Extract each line of the records below that contains the word "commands".
--------------------------------
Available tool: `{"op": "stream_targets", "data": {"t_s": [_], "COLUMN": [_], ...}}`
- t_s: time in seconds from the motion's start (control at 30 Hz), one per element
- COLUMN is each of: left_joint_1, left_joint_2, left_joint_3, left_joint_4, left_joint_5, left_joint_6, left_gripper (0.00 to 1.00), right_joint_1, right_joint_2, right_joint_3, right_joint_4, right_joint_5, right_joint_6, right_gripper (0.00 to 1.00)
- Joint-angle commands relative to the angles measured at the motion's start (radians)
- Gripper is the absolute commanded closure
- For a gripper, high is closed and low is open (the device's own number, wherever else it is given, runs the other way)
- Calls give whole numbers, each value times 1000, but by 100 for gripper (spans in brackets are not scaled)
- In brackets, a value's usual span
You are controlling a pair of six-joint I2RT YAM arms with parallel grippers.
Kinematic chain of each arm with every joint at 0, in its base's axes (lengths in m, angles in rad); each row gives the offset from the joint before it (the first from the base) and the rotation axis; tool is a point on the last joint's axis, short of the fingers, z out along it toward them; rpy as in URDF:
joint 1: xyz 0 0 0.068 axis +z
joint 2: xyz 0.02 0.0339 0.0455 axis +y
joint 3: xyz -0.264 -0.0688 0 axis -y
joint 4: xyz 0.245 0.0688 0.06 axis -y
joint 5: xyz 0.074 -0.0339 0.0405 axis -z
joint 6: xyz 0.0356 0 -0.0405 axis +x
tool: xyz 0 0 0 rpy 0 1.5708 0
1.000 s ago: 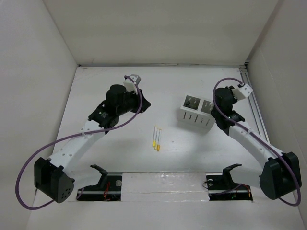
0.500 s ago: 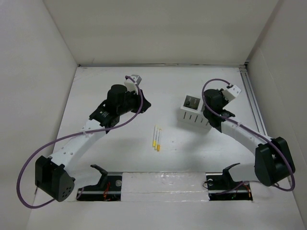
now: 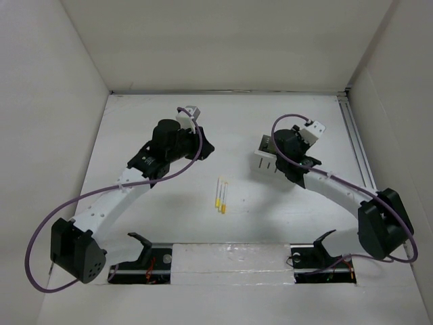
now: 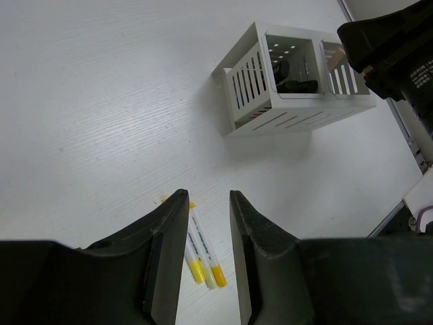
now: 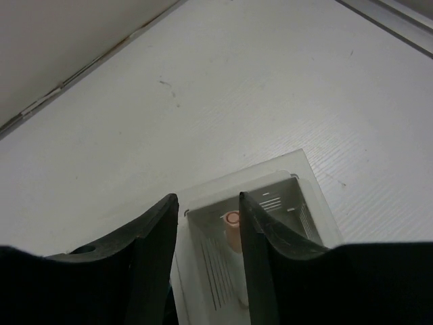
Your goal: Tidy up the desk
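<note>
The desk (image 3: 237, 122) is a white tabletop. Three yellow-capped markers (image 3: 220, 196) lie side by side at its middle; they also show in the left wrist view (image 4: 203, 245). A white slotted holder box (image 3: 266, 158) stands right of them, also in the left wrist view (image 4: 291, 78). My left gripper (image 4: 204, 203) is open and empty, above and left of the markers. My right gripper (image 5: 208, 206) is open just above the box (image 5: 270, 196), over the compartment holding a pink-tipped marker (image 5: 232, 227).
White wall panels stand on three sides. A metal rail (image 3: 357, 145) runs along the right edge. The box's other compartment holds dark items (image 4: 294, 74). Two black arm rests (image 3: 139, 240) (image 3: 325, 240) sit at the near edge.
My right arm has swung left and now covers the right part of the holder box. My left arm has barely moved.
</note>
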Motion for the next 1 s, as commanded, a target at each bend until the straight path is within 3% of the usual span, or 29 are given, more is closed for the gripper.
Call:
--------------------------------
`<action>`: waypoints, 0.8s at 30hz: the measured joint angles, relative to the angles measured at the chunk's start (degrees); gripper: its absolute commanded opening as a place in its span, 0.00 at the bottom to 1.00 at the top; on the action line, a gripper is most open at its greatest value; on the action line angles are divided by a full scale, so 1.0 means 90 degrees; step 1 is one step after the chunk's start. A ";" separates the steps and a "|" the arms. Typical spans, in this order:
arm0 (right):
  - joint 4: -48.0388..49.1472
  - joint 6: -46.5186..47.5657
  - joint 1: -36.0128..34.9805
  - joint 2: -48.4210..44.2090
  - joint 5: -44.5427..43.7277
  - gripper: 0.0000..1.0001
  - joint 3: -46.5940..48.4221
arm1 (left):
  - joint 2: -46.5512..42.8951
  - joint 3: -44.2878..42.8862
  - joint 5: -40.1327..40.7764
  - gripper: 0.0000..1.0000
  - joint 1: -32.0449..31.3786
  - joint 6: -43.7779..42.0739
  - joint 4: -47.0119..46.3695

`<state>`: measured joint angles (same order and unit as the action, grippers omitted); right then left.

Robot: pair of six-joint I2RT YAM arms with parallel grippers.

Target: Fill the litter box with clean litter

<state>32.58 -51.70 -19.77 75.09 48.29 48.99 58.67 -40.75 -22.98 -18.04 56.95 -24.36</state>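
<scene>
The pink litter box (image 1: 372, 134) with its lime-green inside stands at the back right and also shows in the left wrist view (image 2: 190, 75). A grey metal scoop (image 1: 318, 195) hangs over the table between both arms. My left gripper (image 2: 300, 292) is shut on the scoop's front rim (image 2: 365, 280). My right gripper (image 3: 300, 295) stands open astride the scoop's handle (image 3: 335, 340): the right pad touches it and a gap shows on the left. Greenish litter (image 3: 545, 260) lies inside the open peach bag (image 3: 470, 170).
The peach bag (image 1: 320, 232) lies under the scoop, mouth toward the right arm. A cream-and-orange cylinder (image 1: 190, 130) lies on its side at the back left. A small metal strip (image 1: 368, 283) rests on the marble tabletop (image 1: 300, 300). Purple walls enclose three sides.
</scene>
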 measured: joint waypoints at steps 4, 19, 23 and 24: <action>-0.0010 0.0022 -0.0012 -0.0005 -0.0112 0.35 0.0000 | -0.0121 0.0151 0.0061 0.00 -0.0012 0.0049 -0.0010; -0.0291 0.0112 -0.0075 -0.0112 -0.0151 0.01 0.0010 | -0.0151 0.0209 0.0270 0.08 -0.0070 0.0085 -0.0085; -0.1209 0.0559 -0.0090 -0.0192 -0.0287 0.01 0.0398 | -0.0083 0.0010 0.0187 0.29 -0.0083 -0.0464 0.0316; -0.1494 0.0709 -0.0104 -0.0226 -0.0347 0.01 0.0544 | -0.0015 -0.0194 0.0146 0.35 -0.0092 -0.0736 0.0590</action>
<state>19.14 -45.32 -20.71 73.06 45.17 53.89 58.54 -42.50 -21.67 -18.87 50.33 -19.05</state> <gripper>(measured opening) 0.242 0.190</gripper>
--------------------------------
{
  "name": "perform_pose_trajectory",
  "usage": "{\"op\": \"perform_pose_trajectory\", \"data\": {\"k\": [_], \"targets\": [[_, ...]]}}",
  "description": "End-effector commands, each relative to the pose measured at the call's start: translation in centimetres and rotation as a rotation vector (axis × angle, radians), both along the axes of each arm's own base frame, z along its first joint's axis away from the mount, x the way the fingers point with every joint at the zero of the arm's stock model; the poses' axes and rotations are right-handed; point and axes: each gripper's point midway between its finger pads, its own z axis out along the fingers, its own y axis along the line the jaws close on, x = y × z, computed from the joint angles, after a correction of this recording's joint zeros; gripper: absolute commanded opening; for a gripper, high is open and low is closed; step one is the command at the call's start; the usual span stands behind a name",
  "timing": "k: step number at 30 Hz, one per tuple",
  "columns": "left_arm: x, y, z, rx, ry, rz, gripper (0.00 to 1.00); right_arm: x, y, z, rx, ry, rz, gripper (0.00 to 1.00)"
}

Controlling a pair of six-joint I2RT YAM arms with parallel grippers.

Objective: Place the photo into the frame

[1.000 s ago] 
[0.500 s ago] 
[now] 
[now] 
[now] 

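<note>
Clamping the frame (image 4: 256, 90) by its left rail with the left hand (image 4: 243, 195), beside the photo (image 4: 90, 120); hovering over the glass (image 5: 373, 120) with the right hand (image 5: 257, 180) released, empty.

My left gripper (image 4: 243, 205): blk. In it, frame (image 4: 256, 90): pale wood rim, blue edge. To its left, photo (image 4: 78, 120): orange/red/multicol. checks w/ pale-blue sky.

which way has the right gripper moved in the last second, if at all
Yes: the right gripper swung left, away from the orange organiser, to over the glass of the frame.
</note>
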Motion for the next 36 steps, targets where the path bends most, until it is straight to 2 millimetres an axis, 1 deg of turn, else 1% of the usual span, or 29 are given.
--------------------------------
REPLY ->
- Joint-angle commands relative to the angles measured at the motion's start (radians)
  "description": "End-effector commands, each relative to the pose measured at the call's start: translation in centimetres and rotation as a rotation vector (axis × angle, radians), both along the axes of each arm's own base frame, z along its first joint's axis away from the mount, x the way the fingers point with every joint at the zero of the arm's stock model; the poses' axes and rotations are right-handed; point and axes: each gripper's point midway between its finger pads, its own z axis out along the fingers, its own y axis along the line the jaws close on, x = y × z, computed from the joint angles, after a correction of this recording's joint zeros; gripper: absolute commanded opening; for a gripper, high is open and low is closed; step one is the command at the call's start; the usual span stands behind a name",

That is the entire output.